#30. Go to Data Engineering
Topics: Databases, data thoughts, practices, Apache Spark, streaming
Concurrency is not Parallelism by Rob Pike (slides) — Rob Pike
Rob Pike is a software engineer, best known for his work on the Go programming language. Quite old but still relevant talk discussing the crucial distinctions between concurrency and parallelism. Such foundational engineering concepts are cross disciplines and I would say must-have knowledge for all engineers.

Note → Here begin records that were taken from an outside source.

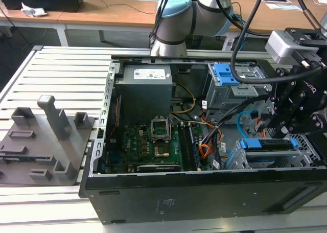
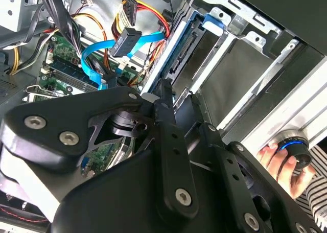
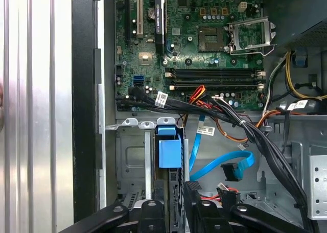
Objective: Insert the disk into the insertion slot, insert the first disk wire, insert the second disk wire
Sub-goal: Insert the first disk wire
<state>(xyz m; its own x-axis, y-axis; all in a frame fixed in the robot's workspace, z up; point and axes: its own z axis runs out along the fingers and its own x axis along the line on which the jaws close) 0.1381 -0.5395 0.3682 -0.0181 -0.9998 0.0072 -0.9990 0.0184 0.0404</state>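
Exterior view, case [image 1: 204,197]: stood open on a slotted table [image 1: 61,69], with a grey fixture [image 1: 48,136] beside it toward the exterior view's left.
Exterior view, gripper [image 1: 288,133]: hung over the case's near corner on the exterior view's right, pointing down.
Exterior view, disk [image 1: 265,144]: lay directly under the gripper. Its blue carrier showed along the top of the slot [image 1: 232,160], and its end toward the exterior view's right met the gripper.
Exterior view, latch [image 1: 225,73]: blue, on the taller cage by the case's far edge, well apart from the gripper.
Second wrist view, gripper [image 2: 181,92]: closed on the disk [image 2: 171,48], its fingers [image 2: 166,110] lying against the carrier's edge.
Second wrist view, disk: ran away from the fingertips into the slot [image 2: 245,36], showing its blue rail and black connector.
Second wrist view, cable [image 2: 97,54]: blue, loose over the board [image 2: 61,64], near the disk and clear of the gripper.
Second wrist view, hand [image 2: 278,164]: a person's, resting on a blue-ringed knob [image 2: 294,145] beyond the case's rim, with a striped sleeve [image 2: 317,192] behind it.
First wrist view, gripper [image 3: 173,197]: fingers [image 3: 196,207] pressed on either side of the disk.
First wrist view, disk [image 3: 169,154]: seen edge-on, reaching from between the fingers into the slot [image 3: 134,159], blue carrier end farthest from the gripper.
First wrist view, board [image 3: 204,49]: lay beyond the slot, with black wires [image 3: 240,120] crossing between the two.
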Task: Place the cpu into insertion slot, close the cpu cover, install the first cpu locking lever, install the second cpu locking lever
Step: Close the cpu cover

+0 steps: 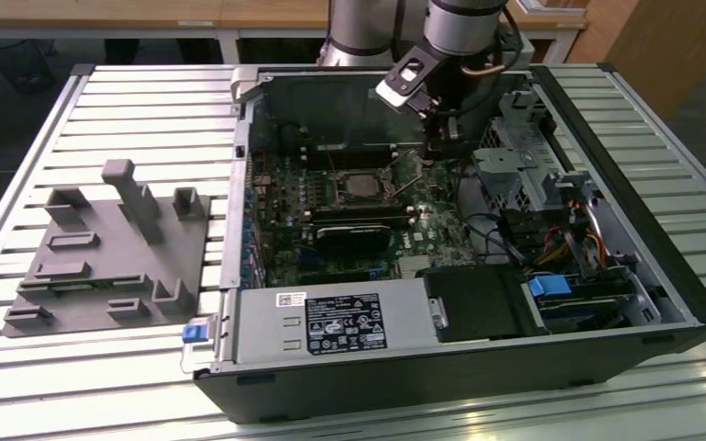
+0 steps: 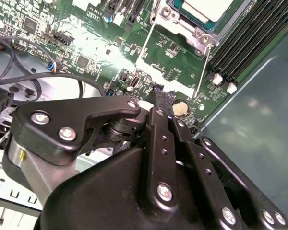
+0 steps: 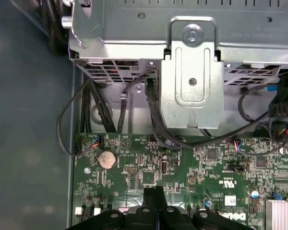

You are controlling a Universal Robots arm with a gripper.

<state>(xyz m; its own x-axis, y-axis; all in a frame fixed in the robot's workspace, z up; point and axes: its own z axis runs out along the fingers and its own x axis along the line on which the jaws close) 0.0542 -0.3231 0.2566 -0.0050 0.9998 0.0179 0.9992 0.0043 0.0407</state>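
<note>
Gripper looks pinched shut on nothing, tips hovering low over the green board, cpu lying ahead of them past the thin locking lever.

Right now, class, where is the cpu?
The cpu lies in the insertion slot near the middle of the open case in the exterior view, beside the long memory slots, with the tool just to the exterior view's right.
</note>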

Setting Uber’s Transactional Data Lake in Motion with Incremental ETL Using Apache Hudi — Uber Engineering Blog
As usual, Uber’s blog is fantastic resource for new ideas. This fresh article explains how to build streaming ETL framework and how to address some well-known issue on this way.
Apache Spark — Job monitoring — Hareesha Dandamudi
Short and understandable article about SparkListener. Quite a useful thing for creating monitoring and lineage handling (as OpenLineage does). Just use it as a start for your own articles research :)

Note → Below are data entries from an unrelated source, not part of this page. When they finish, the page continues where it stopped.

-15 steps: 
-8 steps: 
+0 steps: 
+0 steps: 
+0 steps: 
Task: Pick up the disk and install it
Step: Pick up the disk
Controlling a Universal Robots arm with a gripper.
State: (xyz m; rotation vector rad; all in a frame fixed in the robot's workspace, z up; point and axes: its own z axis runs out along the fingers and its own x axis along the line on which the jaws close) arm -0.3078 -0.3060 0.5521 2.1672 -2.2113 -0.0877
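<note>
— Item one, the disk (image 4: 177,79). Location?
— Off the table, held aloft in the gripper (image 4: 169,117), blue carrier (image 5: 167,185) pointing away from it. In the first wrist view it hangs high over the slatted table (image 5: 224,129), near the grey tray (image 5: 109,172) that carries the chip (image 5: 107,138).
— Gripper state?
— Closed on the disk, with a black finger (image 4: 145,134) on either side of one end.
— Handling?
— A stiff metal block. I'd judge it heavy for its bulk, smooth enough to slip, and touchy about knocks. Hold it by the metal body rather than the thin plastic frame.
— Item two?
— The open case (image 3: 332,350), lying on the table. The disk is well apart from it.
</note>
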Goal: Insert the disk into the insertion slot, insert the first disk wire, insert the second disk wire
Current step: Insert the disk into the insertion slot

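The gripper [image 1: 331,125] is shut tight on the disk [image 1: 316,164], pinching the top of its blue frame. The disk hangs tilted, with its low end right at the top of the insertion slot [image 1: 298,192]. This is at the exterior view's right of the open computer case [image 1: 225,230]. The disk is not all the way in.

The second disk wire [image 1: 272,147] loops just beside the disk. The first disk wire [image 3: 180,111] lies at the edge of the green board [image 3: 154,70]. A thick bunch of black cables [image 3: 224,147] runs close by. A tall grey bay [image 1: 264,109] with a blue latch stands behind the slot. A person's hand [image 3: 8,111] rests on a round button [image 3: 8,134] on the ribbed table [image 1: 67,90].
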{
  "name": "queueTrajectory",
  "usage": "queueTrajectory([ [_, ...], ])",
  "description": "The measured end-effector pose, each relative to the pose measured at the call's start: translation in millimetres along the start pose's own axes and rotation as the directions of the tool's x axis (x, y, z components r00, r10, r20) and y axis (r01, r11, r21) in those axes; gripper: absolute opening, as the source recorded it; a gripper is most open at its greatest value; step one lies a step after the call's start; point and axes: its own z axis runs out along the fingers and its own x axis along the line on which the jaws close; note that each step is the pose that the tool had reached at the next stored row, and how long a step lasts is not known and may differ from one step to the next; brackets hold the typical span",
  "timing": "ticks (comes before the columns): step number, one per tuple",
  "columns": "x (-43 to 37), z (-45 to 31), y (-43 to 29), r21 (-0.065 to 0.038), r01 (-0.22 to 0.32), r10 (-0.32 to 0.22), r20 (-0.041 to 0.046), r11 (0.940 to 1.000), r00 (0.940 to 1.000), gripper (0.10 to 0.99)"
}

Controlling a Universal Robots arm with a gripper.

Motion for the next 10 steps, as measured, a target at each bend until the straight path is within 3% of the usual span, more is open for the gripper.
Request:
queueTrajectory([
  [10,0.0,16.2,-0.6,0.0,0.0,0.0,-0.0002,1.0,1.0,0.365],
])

The Question That Every Data Engineer Should Ask — Xinran Waibel @ Data Engineer Things Blog
Vital and clickbait.
Pushdown — Trino Query optimizer docs
Pushdown is a powerful query optimization that moves predicates in the WHERE clause closer to the tables they refer to. This is Trino docs, but you can go through all types and find them in other query engines. It can help you in reading query plans a lot.